Records excerpted from a collection:
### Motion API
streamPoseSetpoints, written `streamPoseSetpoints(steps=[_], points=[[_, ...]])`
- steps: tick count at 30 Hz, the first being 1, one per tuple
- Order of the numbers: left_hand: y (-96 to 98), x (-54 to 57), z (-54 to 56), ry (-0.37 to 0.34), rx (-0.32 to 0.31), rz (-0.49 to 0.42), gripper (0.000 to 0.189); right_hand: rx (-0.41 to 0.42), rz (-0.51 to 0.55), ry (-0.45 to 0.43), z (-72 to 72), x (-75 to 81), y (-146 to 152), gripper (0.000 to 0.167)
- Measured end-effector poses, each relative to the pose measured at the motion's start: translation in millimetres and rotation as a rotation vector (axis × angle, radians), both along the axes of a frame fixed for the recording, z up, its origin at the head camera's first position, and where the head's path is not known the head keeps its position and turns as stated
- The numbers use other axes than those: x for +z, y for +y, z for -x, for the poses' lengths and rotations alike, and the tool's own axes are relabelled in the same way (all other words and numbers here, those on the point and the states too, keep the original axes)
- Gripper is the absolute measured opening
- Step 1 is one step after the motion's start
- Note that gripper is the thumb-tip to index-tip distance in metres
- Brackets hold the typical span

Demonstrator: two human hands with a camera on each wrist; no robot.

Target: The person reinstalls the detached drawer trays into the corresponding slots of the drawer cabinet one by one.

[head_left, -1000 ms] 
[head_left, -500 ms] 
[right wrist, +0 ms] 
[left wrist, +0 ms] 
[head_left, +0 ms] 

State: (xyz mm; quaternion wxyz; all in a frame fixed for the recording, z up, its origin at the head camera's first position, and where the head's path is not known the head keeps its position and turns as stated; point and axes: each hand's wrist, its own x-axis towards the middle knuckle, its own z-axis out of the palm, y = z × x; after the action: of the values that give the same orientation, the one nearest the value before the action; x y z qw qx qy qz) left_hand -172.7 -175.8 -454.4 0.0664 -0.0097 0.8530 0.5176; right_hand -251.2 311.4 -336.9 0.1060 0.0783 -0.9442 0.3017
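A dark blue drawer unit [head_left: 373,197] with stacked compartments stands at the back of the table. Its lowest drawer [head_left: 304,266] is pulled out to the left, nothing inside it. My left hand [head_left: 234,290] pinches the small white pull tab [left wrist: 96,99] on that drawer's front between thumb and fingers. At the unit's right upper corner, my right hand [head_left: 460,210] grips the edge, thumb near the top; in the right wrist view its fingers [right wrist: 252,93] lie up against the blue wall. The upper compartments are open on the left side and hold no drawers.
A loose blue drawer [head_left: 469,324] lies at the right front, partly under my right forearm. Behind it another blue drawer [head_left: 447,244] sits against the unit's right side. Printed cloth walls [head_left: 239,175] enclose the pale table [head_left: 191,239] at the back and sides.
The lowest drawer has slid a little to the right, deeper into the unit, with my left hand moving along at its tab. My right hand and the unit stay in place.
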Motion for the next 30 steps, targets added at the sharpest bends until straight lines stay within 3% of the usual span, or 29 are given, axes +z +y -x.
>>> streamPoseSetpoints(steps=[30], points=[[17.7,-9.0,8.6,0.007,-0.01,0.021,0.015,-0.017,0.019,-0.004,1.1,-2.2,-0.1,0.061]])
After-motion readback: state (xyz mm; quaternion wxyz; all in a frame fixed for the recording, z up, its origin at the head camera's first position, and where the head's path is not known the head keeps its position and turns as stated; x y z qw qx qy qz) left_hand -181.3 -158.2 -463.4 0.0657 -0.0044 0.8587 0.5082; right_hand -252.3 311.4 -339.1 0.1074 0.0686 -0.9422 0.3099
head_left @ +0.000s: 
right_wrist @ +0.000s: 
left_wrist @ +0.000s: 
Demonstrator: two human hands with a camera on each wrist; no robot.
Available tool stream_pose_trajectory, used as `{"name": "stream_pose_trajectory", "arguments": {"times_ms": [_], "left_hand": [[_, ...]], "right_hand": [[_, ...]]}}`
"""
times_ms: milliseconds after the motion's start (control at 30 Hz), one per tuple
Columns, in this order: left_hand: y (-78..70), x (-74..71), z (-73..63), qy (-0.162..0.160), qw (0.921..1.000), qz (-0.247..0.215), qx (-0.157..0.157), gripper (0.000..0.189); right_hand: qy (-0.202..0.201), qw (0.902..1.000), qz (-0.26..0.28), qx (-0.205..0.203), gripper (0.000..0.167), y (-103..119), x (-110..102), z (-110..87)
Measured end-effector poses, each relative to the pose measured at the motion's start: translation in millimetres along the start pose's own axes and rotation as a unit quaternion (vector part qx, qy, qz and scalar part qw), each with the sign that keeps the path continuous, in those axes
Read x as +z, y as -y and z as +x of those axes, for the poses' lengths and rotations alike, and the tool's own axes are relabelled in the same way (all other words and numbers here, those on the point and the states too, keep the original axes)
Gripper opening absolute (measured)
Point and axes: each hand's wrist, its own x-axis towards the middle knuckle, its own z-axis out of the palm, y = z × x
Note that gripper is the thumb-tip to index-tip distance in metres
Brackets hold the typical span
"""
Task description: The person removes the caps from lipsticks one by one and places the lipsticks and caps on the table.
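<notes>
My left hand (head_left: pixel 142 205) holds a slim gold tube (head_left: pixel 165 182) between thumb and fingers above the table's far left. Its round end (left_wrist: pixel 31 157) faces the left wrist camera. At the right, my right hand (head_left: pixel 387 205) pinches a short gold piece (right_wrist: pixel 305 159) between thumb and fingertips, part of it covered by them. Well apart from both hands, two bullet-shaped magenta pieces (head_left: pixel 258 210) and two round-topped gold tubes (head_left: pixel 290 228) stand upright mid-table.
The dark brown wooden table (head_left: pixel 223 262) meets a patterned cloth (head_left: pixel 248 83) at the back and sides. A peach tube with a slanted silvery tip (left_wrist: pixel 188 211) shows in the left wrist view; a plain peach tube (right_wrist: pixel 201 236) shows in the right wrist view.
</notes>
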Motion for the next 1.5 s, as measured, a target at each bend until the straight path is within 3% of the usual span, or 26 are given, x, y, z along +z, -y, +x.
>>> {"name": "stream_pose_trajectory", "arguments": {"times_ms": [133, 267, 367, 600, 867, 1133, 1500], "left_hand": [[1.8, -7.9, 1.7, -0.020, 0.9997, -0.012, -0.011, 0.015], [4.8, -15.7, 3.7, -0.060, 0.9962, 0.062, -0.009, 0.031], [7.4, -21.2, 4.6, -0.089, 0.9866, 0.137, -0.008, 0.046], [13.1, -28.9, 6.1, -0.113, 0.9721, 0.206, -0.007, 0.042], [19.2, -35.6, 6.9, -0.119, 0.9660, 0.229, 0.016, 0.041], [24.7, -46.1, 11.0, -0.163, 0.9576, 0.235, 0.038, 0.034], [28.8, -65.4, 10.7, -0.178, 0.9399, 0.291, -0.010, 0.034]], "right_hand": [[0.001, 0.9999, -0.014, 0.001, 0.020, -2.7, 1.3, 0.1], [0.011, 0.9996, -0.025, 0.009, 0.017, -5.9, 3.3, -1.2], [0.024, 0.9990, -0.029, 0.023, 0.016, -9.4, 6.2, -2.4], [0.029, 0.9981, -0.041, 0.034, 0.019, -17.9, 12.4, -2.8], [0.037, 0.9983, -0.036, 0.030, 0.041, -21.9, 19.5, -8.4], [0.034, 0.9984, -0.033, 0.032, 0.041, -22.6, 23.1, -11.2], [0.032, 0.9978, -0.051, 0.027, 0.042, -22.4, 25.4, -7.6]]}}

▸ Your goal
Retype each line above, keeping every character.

▸ Answer space
### Motion API
streamPoseSetpoints, written `streamPoseSetpoints(steps=[_], points=[[_, ...]])`
- steps: tick count at 30 Hz, the first being 1, one per tuple
- Order of the numbers: left_hand: y (-96 to 98), x (-54 to 57), z (-54 to 56), ry (-0.37 to 0.34), rx (-0.32 to 0.31), rz (-0.49 to 0.42), gripper (0.000 to 0.189); right_hand: rx (-0.41 to 0.42), rz (-0.51 to 0.55), ry (-0.45 to 0.43), z (-72 to 72), x (-75 to 81), y (-146 to 152), gripper (0.000 to 0.167)
- Measured end-effector poses, each relative to the pose measured at the motion's start: translation in millimetres and rotation as a rotation vector (axis × angle, radians), both along the axes of a frame fixed for the recording, z up, its origin at the head camera's first position, and where the head's path is not known the head keeps its position and turns as stated
- The numbers use other axes than those: x for +z, y for +y, z for -x, for the poses' lengths and rotations alike, and the tool's own axes are relabelled in the same way (all other words and numbers here, those on the point and the states too, keep the original axes)
- Gripper is the absolute measured opening
- Step 1 is one step after the motion's start
- Note that gripper is the thumb-tip to index-tip distance in metres
- Brackets hold the typical span

Demonstrator: two human hands with a camera on each wrist; no robot.

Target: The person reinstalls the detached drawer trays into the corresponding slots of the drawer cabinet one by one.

[head_left, -1000 ms] 
[head_left, -500 ms] 
[right wrist, +0 ms] 
[left wrist, +0 ms] 
[head_left, +0 ms] 

State: (xyz mm; quaternion wxyz; all in a frame fixed for the recording, z up, its origin at the head camera's first position, and where the head's path is not known the head keeps its position and turns as stated; point and axes: each hand's wrist, its own x-axis towards the middle knuckle, its own z-axis out of the palm, y = z × x; after the action: of the values that give the same orientation, the one nearest the value before the action; x y z qw qx qy qz) left_hand -172.7 -175.8 -454.4 0.0664 -0.0097 0.8530 0.5176; right_hand -251.2 311.4 -336.9 0.1060 0.0783 -0.9442 0.3017
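A dark blue drawer unit [head_left: 373,197] with stacked compartments stands at the back of the table. Its lowest drawer [head_left: 304,266] is pulled out to the left, nothing inside it. My left hand [head_left: 234,290] pinches the small white pull tab [left wrist: 96,99] on that drawer's front between thumb and fingers. At the unit's right upper corner, my right hand [head_left: 460,210] grips the edge, thumb near the top; in the right wrist view its fingers [right wrist: 252,93] lie up against the blue wall. The upper compartments are open on the left side and hold no drawers.
A loose blue drawer [head_left: 469,324] lies at the right front, partly under my right forearm. Behind it another blue drawer [head_left: 447,244] sits against the unit's right side. Printed cloth walls [head_left: 239,175] enclose the pale table [head_left: 191,239] at the back and sides.
The lowest drawer has slid a little to the right, deeper into the unit, with my left hand moving along at its tab. My right hand and the unit stay in place.
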Motion for the next 30 steps, targets added at the sharpest bends until straight lines stay within 3% of the usual span, or 29 are given, axes +z +y -x.
>>> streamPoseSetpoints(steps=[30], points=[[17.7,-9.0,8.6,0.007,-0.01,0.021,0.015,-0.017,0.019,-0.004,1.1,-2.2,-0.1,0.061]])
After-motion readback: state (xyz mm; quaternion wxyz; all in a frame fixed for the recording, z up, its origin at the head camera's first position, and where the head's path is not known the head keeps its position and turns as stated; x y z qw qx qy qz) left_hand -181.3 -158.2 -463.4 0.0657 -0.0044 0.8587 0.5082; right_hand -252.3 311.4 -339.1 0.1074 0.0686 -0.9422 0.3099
head_left @ +0.000s: 
right_wrist @ +0.000s: 
left_wrist @ +0.000s: 
Demonstrator: two human hands with a camera on each wrist; no robot.
Available tool stream_pose_trajectory, used as `{"name": "stream_pose_trajectory", "arguments": {"times_ms": [_], "left_hand": [[_, ...]], "right_hand": [[_, ...]]}}`
"""
times_ms: milliseconds after the motion's start (control at 30 Hz), one per tuple
Columns, in this order: left_hand: y (-78..70), x (-74..71), z (-73..63), qy (-0.162..0.160), qw (0.921..1.000), qz (-0.247..0.215), qx (-0.157..0.157), gripper (0.000..0.189); right_hand: qy (-0.202..0.201), qw (0.902..1.000), qz (-0.26..0.28), qx (-0.205..0.203), gripper (0.000..0.167), y (-103..119), x (-110..102), z (-110..87)
Measured end-effector poses, each relative to the pose measured at the motion's start: translation in millimetres along the start pose's own axes and rotation as a unit quaternion (vector part qx, qy, qz and scalar part qw), each with the sign that keeps the path continuous, in those axes
Read x as +z, y as -y and z as +x of those axes, for the poses' lengths and rotations alike, and the tool's own axes are relabelled in the same way (all other words and numbers here, those on the point and the states too, keep the original axes)
Gripper opening absolute (measured)
Point and axes: each hand's wrist, its own x-axis towards the middle knuckle, its own z-axis out of the palm, y = z × x
Note that gripper is the thumb-tip to index-tip distance in metres
Brackets hold the typical span
"""
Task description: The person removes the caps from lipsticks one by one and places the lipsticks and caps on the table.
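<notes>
My left hand (head_left: pixel 142 205) holds a slim gold tube (head_left: pixel 165 182) between thumb and fingers above the table's far left. Its round end (left_wrist: pixel 31 157) faces the left wrist camera. At the right, my right hand (head_left: pixel 387 205) pinches a short gold piece (right_wrist: pixel 305 159) between thumb and fingertips, part of it covered by them. Well apart from both hands, two bullet-shaped magenta pieces (head_left: pixel 258 210) and two round-topped gold tubes (head_left: pixel 290 228) stand upright mid-table.
The dark brown wooden table (head_left: pixel 223 262) meets a patterned cloth (head_left: pixel 248 83) at the back and sides. A peach tube with a slanted silvery tip (left_wrist: pixel 188 211) shows in the left wrist view; a plain peach tube (right_wrist: pixel 201 236) shows in the right wrist view.
</notes>
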Motion for the next 1.5 s, as measured, a target at each bend until the straight path is within 3% of the usual span, or 26 are given, x, y, z along +z, -y, +x.
>>> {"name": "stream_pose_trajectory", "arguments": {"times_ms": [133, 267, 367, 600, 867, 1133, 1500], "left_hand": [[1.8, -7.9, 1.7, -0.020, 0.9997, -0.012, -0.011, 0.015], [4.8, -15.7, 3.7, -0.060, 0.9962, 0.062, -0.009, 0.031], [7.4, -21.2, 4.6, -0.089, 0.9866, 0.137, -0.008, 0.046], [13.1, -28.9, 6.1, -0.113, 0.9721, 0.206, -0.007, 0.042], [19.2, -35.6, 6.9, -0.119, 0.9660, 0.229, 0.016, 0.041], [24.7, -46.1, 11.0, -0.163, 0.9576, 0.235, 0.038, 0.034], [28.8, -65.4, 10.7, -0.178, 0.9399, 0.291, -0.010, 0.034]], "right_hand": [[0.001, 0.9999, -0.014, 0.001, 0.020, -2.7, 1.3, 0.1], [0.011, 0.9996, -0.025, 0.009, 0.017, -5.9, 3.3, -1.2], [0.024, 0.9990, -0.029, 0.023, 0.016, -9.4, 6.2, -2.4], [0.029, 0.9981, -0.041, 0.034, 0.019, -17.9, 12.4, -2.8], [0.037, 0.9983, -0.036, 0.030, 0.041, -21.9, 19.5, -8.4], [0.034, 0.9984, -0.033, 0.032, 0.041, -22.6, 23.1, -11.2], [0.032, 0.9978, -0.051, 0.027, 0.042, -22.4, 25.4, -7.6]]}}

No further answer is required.